-- WORK INSTRUCTION --
Go to the line holding "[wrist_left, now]" in the data below and repeat it exactly, then each line after it up to and including the one holding "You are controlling". Omit pictures.

Dataset entries:
· · · · ·

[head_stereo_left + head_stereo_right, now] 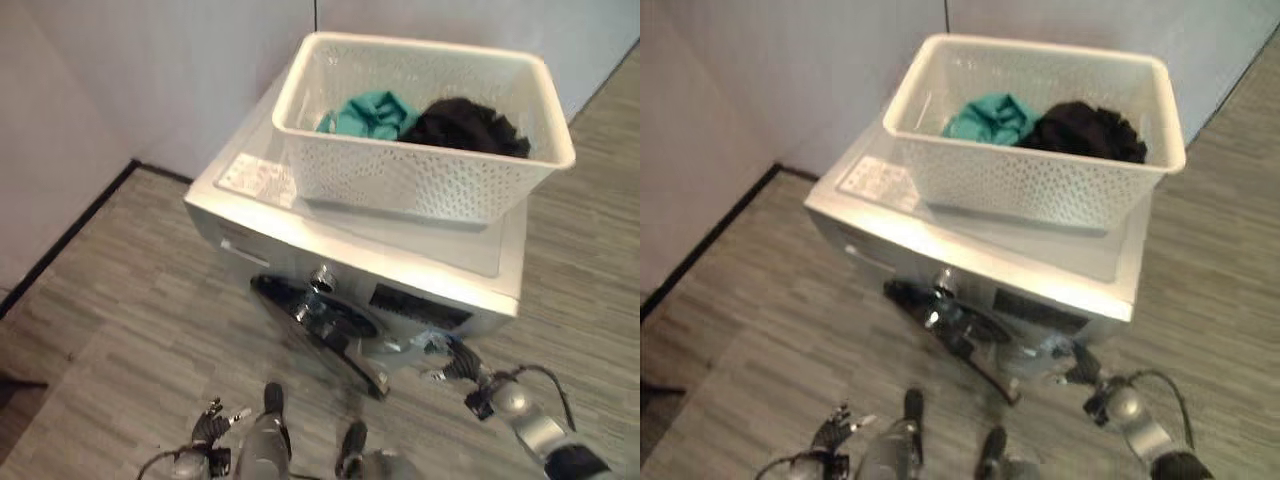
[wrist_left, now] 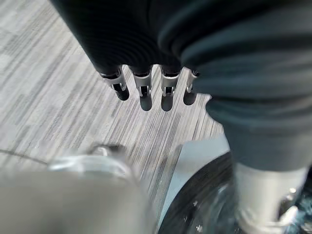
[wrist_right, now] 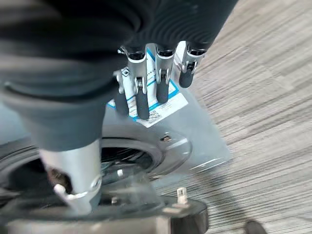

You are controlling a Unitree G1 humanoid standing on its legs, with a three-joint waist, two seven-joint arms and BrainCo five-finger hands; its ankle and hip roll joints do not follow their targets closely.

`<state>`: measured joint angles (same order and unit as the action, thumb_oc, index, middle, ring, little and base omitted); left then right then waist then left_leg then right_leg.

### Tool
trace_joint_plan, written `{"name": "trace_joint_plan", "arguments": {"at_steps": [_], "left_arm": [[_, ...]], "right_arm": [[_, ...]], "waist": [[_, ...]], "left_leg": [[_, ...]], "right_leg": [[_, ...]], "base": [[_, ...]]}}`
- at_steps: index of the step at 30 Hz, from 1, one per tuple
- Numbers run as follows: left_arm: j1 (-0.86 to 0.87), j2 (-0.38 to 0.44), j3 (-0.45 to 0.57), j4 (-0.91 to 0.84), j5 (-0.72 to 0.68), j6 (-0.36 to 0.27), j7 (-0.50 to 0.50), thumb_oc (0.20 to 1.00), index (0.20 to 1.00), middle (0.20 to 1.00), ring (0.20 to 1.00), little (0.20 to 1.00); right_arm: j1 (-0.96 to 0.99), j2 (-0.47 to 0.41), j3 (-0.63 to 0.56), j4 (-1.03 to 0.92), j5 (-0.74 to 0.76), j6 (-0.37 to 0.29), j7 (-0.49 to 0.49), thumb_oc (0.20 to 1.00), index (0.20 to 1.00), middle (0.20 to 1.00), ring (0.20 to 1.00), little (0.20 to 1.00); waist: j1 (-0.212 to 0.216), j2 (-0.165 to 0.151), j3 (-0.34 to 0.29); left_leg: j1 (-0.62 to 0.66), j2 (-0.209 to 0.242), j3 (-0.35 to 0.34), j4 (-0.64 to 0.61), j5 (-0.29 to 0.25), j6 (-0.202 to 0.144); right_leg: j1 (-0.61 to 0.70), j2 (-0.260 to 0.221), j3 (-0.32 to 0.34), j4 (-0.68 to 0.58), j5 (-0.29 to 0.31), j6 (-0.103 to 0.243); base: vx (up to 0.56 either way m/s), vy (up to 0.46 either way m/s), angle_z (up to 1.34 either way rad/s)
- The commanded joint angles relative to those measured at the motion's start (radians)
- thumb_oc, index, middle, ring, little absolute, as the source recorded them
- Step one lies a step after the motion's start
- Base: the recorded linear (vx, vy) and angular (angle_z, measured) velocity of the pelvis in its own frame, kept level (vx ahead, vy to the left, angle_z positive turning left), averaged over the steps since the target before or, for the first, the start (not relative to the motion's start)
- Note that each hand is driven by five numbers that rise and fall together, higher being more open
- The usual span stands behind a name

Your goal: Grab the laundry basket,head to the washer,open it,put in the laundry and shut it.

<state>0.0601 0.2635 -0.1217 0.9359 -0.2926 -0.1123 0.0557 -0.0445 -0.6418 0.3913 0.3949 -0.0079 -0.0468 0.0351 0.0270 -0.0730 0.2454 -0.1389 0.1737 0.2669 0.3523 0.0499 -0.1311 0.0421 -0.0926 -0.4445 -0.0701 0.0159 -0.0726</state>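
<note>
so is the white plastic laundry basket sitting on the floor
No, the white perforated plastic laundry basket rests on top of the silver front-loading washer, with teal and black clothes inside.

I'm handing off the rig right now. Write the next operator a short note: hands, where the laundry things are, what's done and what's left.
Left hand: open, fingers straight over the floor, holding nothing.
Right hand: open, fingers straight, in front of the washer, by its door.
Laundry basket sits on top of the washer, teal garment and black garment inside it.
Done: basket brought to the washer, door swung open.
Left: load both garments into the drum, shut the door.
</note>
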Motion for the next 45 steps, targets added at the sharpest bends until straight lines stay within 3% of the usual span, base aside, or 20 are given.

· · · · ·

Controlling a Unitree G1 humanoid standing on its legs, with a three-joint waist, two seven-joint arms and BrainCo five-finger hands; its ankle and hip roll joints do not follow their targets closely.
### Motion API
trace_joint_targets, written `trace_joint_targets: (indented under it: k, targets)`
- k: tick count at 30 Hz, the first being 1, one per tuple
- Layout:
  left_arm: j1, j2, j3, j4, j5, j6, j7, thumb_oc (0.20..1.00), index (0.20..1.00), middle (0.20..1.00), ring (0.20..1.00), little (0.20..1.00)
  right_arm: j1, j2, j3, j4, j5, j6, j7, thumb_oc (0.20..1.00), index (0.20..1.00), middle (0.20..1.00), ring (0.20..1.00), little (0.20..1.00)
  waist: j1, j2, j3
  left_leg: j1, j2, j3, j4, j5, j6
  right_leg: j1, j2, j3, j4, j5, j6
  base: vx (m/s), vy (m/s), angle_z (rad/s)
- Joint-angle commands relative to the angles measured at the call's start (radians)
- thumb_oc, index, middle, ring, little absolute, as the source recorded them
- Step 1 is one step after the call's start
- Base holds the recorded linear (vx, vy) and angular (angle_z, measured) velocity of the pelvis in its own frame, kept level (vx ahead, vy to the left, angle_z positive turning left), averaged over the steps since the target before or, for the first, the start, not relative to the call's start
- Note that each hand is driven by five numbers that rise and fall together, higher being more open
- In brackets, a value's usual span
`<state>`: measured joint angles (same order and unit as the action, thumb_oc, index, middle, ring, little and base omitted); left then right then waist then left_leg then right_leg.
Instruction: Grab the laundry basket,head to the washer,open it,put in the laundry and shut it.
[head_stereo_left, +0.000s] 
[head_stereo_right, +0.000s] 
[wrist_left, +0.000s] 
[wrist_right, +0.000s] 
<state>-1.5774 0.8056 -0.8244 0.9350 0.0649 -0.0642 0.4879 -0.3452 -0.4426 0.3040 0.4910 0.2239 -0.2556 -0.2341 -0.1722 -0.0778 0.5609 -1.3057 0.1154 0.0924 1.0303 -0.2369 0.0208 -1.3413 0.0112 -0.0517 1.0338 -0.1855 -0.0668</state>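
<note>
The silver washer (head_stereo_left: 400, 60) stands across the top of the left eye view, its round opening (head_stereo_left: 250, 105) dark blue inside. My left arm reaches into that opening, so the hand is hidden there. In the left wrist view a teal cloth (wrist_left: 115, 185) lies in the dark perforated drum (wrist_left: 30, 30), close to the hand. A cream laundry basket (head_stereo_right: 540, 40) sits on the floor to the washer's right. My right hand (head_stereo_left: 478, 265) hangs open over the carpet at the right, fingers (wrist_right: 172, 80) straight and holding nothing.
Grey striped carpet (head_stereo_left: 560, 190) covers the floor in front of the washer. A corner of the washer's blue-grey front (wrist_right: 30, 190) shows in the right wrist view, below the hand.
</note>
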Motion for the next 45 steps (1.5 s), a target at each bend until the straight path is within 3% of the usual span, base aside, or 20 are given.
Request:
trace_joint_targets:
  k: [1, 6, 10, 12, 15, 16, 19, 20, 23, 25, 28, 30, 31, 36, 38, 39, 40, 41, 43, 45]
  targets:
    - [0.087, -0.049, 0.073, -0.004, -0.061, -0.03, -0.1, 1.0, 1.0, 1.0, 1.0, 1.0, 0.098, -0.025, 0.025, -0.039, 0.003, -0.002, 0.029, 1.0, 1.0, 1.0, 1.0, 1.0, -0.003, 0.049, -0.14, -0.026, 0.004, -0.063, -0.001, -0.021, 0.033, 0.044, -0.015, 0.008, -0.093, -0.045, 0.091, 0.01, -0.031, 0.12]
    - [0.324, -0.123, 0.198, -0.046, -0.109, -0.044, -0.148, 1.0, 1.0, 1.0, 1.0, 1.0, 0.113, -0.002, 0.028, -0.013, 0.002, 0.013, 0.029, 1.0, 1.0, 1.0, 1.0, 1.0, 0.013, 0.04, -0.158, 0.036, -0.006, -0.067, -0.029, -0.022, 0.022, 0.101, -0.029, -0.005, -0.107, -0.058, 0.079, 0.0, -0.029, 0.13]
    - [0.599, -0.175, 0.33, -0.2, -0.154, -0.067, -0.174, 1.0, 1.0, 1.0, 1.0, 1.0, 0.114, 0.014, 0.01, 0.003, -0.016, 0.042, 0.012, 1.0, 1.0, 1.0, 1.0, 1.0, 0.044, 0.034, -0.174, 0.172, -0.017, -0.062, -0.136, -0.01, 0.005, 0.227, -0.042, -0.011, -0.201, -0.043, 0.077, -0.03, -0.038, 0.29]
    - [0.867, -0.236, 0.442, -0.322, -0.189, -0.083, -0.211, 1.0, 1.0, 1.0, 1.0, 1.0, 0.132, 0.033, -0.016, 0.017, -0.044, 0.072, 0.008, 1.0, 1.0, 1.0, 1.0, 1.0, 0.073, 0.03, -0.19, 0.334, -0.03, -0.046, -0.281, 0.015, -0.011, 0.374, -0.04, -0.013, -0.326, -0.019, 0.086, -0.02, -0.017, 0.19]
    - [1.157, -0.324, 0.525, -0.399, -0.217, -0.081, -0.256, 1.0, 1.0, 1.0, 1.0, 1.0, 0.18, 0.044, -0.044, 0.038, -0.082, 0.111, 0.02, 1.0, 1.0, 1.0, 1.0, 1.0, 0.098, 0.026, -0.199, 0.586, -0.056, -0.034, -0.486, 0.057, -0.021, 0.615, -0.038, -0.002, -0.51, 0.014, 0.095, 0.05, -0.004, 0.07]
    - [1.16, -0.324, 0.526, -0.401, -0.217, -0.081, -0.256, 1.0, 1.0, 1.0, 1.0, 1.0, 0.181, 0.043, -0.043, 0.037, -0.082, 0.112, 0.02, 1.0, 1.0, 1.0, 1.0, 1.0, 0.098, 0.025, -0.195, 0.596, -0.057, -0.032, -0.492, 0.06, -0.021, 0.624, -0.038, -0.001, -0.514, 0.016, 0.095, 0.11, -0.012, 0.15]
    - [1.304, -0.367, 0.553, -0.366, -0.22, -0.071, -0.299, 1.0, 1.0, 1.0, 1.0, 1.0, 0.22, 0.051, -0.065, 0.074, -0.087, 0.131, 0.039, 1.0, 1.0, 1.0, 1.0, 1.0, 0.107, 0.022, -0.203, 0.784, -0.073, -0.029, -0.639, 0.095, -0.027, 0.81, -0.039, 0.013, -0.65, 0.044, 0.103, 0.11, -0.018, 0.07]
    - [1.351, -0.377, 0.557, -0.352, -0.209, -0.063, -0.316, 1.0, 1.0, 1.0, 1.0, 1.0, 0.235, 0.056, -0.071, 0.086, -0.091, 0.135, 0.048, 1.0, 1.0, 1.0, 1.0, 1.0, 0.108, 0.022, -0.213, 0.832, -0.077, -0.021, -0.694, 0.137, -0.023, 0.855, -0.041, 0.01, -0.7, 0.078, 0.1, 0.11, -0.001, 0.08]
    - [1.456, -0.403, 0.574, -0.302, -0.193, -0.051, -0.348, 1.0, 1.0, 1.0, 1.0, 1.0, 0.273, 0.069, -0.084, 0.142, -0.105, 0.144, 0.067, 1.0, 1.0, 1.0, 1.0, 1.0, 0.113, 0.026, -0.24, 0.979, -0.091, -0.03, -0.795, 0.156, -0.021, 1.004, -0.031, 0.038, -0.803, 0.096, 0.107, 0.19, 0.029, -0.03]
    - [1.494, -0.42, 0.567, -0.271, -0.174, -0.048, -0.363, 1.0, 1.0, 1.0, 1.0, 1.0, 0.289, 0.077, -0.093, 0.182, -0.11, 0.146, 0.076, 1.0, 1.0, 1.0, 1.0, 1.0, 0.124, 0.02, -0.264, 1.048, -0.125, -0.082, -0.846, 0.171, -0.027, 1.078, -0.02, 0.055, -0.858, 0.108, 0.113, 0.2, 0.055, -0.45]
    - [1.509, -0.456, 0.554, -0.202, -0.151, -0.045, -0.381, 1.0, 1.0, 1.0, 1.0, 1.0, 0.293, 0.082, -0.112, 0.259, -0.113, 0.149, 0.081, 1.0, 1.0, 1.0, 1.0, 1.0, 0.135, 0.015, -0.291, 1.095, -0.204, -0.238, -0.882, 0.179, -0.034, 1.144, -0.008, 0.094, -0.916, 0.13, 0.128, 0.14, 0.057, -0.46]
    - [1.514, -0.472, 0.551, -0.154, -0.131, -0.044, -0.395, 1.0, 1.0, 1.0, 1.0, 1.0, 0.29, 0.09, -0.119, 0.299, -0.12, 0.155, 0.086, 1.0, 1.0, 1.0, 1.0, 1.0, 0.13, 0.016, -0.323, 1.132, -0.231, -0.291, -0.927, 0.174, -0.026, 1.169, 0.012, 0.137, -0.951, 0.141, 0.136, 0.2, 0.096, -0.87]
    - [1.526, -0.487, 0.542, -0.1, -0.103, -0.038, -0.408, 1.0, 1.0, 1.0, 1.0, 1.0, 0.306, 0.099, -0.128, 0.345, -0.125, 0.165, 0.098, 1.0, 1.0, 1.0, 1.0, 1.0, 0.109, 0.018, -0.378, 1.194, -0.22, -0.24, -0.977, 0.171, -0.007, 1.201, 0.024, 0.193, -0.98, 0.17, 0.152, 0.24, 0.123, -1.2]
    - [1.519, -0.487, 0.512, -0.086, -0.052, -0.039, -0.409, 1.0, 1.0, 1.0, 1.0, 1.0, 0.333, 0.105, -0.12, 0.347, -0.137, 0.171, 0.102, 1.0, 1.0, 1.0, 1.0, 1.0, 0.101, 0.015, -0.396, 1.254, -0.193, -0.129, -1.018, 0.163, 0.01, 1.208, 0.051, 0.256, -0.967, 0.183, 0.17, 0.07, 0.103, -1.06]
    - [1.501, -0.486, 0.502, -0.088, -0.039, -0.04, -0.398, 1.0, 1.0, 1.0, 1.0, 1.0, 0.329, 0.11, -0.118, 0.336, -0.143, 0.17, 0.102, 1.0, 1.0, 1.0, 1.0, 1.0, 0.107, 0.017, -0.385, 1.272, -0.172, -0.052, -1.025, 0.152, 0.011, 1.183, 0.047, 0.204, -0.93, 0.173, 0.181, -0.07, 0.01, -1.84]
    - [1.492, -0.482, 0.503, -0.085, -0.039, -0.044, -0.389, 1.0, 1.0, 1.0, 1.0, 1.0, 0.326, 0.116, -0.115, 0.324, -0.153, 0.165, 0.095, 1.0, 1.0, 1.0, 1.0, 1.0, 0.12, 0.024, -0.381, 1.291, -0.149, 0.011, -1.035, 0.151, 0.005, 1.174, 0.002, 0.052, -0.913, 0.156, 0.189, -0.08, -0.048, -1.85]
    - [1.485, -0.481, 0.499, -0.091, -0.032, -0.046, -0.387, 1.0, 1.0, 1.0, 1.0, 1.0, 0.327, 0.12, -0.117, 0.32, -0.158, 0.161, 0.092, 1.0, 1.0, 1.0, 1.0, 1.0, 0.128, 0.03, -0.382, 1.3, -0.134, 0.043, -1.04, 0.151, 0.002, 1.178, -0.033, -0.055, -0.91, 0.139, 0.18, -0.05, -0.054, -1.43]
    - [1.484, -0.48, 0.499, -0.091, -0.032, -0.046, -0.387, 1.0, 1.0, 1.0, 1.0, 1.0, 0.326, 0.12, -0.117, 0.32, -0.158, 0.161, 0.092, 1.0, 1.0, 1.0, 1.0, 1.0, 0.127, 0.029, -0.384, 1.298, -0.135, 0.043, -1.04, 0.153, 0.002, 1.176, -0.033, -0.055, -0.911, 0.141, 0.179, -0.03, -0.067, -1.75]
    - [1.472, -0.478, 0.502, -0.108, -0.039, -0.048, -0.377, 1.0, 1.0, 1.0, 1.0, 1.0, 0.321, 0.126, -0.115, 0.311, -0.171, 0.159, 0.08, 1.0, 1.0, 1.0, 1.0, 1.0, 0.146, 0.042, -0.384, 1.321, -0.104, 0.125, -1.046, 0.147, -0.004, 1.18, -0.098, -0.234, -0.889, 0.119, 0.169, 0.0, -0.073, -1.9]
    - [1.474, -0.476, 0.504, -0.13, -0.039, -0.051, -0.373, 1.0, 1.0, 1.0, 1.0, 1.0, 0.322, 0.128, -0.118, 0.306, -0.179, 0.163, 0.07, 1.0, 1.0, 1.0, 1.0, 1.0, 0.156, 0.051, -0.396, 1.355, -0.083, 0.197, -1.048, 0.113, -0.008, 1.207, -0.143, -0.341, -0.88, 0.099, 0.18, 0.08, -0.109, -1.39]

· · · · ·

-- ANSWER TO THIS PROBLEM --
[wrist_left, now] 
[wrist_right, now] 

You are controlling a Unitree G1 humanoid standing on its legs, with a three-joint waist, two seven-joint arms and BrainCo five-finger hands; its ankle and hip roll joints do not follow their targets closely.

No additional response is required.